Every once in a while, I get to help share someone’s story in a unique way: a memorial folder for their funeral.

Working with professionals
I recently worked with Matthysse Kuiper DeGraaf Funeral Directors to create a memorial folder honoring Megan Gearing. Now, I don’t know Megan Gearing, but Matthysse Kuiper DeGraaf does a great job of gently gathering information. They gave me the details I needed to create the folder shown above. (Click the image to view a readable PDF.) The family loved it.
Mike Matthysse serves from the Grandville, Michigan, location of his family’s funeral home. I first met him in 2006 when a friend of my family, Marian Vredeveld, died suddenly. I met him again about three years later when Marian’s husband, Richard Vredeveld, died. In both situations, Mike and his team were compassionate in all their interactions with us, while efficiently taking care of details none of us realized were necessary.
As a matter of course, the staff at Matthysse Kuiper DeGraaf “interview” the family to learn as much as possible about the deceased. This helps them convey the person’s story in a meaningful obituary. It also gives them insight so they can guide the family through planning the visitation and service. Marian and Richard’s children had pretty specific ideas about the services for both Mom and Dad, and I was honored to design the programs for both. (Richard Vredeveld’s memorial folder was one of my favorite projects of 2009.)
At some point, Mike realized that custom memorial folders should be an extension of Matthysse Kuiper DeGraaf’s ministry to grieving families. We began working together to make that happen.
Sharing a story
Even if the funeral home serving your family is not as sophisticated as Matthysse Kuiper DeGraaf, you can still share your loved one’s story, as the family of Del Dykstra did (below). Del’s wife Eileen wanted something simple to hand out at his memorial service. She gathered photos that gave people a glimpse of Del’s personality. (Click the image to view a readable PDF.) We chose a size small enough (4.25×5.5″) to fit conveniently in a Bible, yet large enough to comfortably display photos, captions, and meaningful quotes. This little folder became a keepsake treasured by family and friends alike.

Memorial folders…treasured keepsakes
It’s difficult enough to share someone’s life story in a handful of photos and words. And the maelstrom of emotions surrounding a loss does not make it any easier. That’s why it can be so helpful to work with an experienced funeral director who knows what questions to ask.
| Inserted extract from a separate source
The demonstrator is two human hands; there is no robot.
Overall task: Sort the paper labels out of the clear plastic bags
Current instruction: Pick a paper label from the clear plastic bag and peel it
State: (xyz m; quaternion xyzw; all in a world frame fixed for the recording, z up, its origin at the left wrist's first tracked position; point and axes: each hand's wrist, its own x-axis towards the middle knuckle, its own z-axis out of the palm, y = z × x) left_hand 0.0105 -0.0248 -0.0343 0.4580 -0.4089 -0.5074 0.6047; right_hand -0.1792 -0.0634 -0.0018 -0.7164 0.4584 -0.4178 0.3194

And a sensitive wordsmith who can craft your answers into a treasured keepsake. When the process is handled well, many people find healing in creating their loved one’s memorial folder.
Click on the samples above to see if a memorial folder is something you’d like to create in memory of a loved one. Then contact LifeLines for help with the process.
Beautiful pieces…what a great way to partner with the funeral home in order to make these keepsakes for the families.
Nicely done, as usual.
Thanks Mom! I actually got my start in this when we worked on Grandma Homans’ funeral together, and then again when we worked on Grandma Jongsma’s. It just made sense that a family should be sharing these important moments together and telling these important stories. No matter how good a funeral director is, he can’t tell your loved one’s story. But if he’s really good, he can help YOU tell it.
Thanks Amanda. It’s really a great way to bring some joy and good memories into what is often a stressful and difficult time. I’m honored to work with Matthysse Kuiper DeGraaf. They are a real ministry.
Hi Melanie,
I always thought it would be cool to record a video that I could play at my funeral, and I’ve often wondered if that could be a service anyone else would want. Like you say, it’s a shame that we separate ourselves from the deaths of those we love and even our own, and a little advance planning could make the inevitable a lot less frightening.
Wow, it seems like a video would be a bold undertaking! I mean, it would really force you to think about what’s important to you and what you want to say. And I suppose you’d want to update it periodically as well. I wonder if that would be a good New Year’s Day tradition—record some reflections on the past year and some hopes for the coming year.